I wonder how my survey sample compares to broader ImDb rating, let’s find out! But before we do that, there might be differences in the movie title in the survey response table compared to ImDb table. We have to run fuzzy logic to match both of them. Based on the example available on the site here, let’s merge both the datasets.

library("fuzzyjoin")
colnames(Survey_final)[2] <- "Title" 
Survey_comp <- stringdist_inner_join(Survey_final[ , c("Title", "Survey_rating")],imdb_rating[ , c("Title", "Review Rating")],by = "Title")[,c("Title.y","Survey_rating","Review Rating")]
colnames(Survey_comp)[1] <- "Title" 
knitr::kable(Survey_comp, "simple")
Title Survey_rating Review Rating
Avengers: Endgame (2019) 3.9 9
Avengers: Infinity War (2018) 4.3 9
Spider-Man: Far from Home (2019) 3.9 0
Captain Marvel (2019) 4.2 7
Ant-Man and the Wasp (2018) 3.2 7
Guardians of the Galaxy Vol. 2 (2017) 4.1 8

Let’s bring ImDb rating to the scale of 5 to make the comparison even.

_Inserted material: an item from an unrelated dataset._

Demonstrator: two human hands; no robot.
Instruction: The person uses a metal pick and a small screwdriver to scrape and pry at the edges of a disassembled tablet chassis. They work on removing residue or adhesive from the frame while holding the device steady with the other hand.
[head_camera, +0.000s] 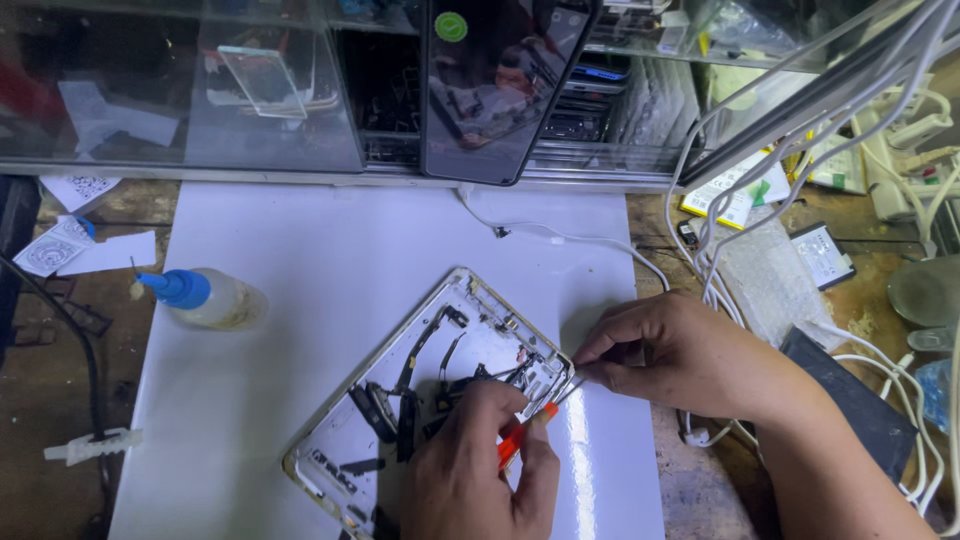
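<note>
The opened phone frame (440, 390) lies at an angle on the white mat (300, 330), close to the mat's near edge — its pale back shell faces up, with dark flex cables and small parts strewn inside. Its right-hand corner sits just under both hands.

The left hand (480, 470) rests over the lower part of the frame, fingers (525, 455) pinched together on a small tool with a red-orange handle (515, 440), whose metal tip reaches toward that right corner. The right hand (680, 355) comes in from the right edge of the mat, thumb and forefinger closed on thin tweezers (572, 385) that touch the frame at the same corner — the two tool tips are just beside each other.

On the mat's left edge lies a clear squeeze bottle with a blue nozzle (205, 297), on its side, well apart from the frame. A white cable (560, 238) trails across the mat's far right corner. Beyond the far edge a dark smartphone (495, 90) leans upright against a glass display case (200, 90). On the worn counter (60, 400) to the right lie a tangle of white cables (740, 170) and a flat dark battery (822, 255).
</note>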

Survey_comp[3] <- Survey_comp[3]/2

knitr::kable(Survey_comp, "simple")
Title Survey_rating Review Rating
Avengers: Endgame (2019) 3.9 4.5
Avengers: Infinity War (2018) 4.3 4.5
Spider-Man: Far from Home (2019) 3.9 0.0
Captain Marvel (2019) 4.2 3.5
Ant-Man and the Wasp (2018) 3.2 3.5
Guardians of the Galaxy Vol. 2 (2017) 4.1 4.0

Conclusion

Movies released prior to 2019 had similar ratings from survey sample and ImDb but movies in 2019 seem to have difference of opinion. Also, Spider-Man movie did not have any rating in the ImDb databases possibly because the ImDb dataset was outdated. We may assume that Spider-Man might be a good recommendation to broader audience as it has 3.9 star rating from the survey conducted (not bad spidey!)